Destes critérios, Law avalia explicitamente o critério da Múltipla
Atestação (a existência de várias fontes originais para uma dada afirmação), o
critério da Descontinuidade (a dissonância entre o que é afirmado em uma fonte
e a ortodoxia vigente naquela região naquele período) e o critério do Constrangimento
(o fato de que pessoas não falariam sobre algo que teria consequência negativa
para a difusão da mensagem que ela quer passar).

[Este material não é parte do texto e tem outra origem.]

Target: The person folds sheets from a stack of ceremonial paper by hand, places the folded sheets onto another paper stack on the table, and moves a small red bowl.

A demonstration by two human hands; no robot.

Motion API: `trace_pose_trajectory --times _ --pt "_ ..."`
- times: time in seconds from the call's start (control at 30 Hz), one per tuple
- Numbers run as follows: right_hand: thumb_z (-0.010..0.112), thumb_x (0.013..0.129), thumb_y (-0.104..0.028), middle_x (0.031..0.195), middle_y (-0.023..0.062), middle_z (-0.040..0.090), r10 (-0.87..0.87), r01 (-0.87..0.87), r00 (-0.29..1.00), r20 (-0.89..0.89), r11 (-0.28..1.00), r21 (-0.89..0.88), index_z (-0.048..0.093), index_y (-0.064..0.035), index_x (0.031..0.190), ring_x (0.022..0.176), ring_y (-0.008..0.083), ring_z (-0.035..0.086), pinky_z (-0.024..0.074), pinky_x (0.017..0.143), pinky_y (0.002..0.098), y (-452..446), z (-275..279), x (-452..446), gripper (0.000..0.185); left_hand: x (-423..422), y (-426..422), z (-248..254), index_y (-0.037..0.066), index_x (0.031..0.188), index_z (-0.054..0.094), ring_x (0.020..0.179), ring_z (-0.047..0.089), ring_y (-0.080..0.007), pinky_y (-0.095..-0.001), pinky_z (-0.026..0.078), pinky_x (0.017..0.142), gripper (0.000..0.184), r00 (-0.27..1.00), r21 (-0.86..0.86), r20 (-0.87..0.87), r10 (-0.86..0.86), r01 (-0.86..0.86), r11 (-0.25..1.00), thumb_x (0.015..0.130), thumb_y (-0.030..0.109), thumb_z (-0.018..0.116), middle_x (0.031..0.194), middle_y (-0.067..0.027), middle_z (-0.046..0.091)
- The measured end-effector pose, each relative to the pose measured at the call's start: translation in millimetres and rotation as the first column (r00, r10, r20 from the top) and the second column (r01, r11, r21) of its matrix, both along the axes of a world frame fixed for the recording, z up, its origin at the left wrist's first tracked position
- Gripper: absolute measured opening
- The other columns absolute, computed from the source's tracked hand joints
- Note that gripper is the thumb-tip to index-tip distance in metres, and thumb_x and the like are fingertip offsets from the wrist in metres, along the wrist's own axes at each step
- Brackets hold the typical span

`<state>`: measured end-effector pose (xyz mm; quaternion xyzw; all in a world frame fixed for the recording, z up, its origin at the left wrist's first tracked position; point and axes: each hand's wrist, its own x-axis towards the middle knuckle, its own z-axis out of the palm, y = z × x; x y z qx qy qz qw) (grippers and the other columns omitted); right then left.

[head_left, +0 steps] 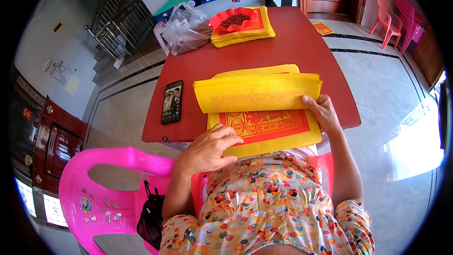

Eu não tenho uma opinião formada sobre o assunto, mas concordo com Law
no sentido que acho os critérios usados para atestar a existência de Jesus um
tanto fracos, ou não tão impressionantes quando avaliados no contexto. Podem
existir outros, obviamente, dos quais não estou familiarizado, ou mesmo que
minha avaliação sobre sua suficiencia seja equivocada (obviamente, não sou historiador).
Também concordo que o principio avançado por ele, o principio da
contaminação, me parece válido. O principio basicamente consiste em afirmar que
é razoável ser cético a respeito de toda uma estória se essa apresenta aspectos
fantásticos e mundanos (os estudiosos do novo testamento que afirmam a
existência do Jesus Histórico rejeitam os aspectos fantásticos da narrativa dos
evangelhos, enquanto aceitam os aspectos mundanos da história). Porém me
pergunto o que acontece se algum historiador não assume que tai aspectos
fantásticos não são... bem, fantásticos?
De qualquer forma, acho o exercício de Law estimulante, e valeria a pena
ver o quão razoável as pessoas acreditam que seja a história do sexto náufrago.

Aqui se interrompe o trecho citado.